On remand, the trial judge allowed the parties to file "written submissions" on the issues that were being reconsidered.
On January 19, 2011, the trial court issued an oral decision, addressing and deciding most of the remanded issues. That same day, the judge entered an order, directing that: (1) the award of equitable distribution and counsel/expert fees to wife would remain the same, (2) the value of husband's medical practice was fixed at $1,001,463.10, as of the trial date, (3) the value of the Richard Road property was fixed at $420,000,
(4) the Midland Bank account was not subject to equitable distribution, and (5) the values of the Indus property and the Las Vegas condominium were fixed at $67,000 and $50,000, respectively, with each party entitled to receive one-half of those amounts.
The order further provided that wife had thirty days to submit documentation in support of her claim that she was entitled to an additional $25,384.25 in equitable distribution from the proceeds of the sale of the Richard Road property. Ibid. The order also provided that husband had thirty days to submit documentation in support of his claim that the net proceeds from the sale of the Las Vegas condominium were less than the $50,000 valuation fixed by the judge and that wife was thus not entitled to $25,000 as her one-half share. Ibid.
On April 6, 2011, the judge entered a supplemental order, noting that wife had submitted "appropriate documentation" concerning the monies still owed her from the sale of the Richard Road property and that husband had not submitted any documents to show that he received less than $50,000 in net proceeds from the sale of the condominium. Accordingly, the order stated that wife was entitled to an additional $25,384.25 in equitable distribution for the Richard Road property, as well as $25,000 for her share in the condominium. Ibid.

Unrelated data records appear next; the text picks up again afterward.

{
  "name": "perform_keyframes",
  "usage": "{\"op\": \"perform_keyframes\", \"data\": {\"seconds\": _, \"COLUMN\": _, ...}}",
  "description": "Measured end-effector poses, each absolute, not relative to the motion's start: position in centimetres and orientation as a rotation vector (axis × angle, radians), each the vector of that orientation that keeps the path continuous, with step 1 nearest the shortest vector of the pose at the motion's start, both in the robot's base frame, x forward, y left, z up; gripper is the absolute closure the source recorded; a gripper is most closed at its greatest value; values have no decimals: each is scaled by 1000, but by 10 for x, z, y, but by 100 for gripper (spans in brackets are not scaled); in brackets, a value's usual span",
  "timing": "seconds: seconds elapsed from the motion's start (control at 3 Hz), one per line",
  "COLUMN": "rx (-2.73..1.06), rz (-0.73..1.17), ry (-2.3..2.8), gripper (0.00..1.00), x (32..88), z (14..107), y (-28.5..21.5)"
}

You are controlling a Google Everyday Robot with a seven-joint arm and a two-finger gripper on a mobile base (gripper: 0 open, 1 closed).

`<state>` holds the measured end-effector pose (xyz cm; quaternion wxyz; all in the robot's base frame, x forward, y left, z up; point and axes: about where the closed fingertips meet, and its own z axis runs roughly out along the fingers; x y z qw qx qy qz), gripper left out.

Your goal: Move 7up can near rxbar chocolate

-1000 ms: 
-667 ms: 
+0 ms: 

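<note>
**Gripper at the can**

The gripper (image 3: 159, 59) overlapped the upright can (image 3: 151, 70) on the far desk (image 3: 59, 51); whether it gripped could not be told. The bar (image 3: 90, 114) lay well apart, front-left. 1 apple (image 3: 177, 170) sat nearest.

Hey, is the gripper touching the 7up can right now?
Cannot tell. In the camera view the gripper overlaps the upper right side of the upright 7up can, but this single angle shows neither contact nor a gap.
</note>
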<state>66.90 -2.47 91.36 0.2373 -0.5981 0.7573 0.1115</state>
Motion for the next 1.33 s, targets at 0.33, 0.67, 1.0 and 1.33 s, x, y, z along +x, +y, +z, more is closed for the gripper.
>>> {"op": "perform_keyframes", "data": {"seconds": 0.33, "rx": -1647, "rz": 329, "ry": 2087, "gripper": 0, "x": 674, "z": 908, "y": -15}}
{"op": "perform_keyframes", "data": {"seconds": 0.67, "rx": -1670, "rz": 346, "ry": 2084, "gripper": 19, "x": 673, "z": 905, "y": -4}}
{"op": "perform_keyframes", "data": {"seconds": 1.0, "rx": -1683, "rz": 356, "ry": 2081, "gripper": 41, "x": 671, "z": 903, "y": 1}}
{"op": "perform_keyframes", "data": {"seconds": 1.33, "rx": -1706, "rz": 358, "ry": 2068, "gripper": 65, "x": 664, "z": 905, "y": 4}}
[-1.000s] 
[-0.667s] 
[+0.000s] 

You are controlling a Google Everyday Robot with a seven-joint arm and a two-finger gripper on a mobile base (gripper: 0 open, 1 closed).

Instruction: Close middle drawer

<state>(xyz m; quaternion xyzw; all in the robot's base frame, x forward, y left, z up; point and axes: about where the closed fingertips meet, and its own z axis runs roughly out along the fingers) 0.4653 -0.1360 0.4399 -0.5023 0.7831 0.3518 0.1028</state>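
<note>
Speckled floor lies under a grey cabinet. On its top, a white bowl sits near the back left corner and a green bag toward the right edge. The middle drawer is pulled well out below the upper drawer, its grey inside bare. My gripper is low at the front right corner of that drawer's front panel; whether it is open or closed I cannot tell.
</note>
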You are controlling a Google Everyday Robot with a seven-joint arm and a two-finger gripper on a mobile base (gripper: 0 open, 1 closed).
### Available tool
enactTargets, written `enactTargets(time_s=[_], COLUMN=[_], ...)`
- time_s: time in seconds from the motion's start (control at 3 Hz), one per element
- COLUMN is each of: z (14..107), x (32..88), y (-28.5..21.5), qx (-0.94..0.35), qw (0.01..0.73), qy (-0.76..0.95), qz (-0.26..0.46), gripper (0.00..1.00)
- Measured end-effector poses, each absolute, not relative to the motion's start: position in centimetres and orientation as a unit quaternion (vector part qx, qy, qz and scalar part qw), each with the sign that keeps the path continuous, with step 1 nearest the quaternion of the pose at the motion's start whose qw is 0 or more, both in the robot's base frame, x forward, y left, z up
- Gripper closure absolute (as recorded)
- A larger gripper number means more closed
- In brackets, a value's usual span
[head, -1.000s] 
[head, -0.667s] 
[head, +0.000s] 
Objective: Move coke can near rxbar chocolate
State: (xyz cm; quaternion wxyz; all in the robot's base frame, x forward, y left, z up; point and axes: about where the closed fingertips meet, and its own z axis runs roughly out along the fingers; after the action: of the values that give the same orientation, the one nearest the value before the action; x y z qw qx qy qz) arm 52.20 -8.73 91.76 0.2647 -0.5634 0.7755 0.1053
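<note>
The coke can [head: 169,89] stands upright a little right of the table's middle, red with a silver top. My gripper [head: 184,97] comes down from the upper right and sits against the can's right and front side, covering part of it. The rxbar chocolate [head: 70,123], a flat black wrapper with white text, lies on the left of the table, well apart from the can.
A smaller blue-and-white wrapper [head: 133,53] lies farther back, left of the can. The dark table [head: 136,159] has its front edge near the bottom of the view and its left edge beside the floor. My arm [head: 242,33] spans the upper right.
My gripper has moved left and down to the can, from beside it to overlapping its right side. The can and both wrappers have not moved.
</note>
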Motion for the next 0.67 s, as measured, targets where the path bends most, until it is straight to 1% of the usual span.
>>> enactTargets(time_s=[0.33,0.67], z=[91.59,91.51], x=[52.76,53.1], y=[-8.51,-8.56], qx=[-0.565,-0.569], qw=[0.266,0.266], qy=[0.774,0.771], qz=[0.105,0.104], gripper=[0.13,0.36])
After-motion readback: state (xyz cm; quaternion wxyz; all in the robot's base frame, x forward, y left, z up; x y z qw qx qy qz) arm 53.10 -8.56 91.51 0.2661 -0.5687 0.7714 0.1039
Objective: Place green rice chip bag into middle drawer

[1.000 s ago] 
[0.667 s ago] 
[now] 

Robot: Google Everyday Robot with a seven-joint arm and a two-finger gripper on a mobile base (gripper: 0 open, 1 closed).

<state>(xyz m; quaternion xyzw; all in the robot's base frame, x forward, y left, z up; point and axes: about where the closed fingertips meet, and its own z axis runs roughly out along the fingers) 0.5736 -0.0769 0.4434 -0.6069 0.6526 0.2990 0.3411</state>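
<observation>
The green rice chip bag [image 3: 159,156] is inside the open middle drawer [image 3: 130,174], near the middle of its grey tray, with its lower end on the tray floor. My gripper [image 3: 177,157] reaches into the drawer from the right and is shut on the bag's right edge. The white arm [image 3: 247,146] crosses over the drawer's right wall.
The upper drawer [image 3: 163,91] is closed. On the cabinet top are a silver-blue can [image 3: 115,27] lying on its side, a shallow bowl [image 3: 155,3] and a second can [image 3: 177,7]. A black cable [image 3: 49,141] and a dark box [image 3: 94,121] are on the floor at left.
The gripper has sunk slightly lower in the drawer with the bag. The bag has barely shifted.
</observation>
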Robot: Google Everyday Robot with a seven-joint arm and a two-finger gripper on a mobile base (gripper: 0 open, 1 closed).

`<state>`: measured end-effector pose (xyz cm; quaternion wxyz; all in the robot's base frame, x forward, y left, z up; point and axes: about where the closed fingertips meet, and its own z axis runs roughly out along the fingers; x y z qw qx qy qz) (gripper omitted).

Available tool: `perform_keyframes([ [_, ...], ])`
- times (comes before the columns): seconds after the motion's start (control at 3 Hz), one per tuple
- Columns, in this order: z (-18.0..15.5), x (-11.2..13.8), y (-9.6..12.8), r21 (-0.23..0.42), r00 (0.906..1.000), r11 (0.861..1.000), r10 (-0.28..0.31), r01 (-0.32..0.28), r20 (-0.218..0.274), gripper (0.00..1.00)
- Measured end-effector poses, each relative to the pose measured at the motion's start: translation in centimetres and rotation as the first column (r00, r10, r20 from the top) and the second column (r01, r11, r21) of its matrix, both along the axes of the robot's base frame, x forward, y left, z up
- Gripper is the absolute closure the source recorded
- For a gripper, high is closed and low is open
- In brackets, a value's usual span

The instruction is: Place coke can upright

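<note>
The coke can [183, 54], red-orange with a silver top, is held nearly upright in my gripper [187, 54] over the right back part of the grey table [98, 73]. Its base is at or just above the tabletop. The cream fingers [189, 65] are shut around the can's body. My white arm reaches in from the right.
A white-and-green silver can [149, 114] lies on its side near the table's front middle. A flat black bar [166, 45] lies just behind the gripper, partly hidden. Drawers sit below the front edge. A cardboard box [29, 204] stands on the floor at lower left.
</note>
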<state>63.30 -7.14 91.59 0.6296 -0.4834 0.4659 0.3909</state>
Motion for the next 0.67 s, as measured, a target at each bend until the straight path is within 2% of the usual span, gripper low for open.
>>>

The matter has now returned to this court and the parties have raised the following issues in their respective briefs: The husband asserts:
THE TRIAL COURT'S CONCLUSION THAT THE TAX DEBT DID NOT EXIST AT THE TIME OF TRIAL WAS WITHOUT ANY BASIS AND AN ABUSE OF DISCRETION.
THE REVISED VALUATION OF PLAINTIFF'S MEDICAL PRACTICE IS WITHOUT BASIS IN THE RECORD. Point Three
THE BROAD RESTRAINTS ON ASSETS IS WITHOUT BASIS.
THE AWARD OF COUNSEL AND EXPERT FEES WAS AND REMAINS PUNITIVE.
In the wife's cross-appeal, she argues that (1) the valuation amount on the husband's medical practice was too low,
(2) that the Midland bank account should have been equitably distributed, and (3) that the court mistakenly imputed $37,500 in annual income to her.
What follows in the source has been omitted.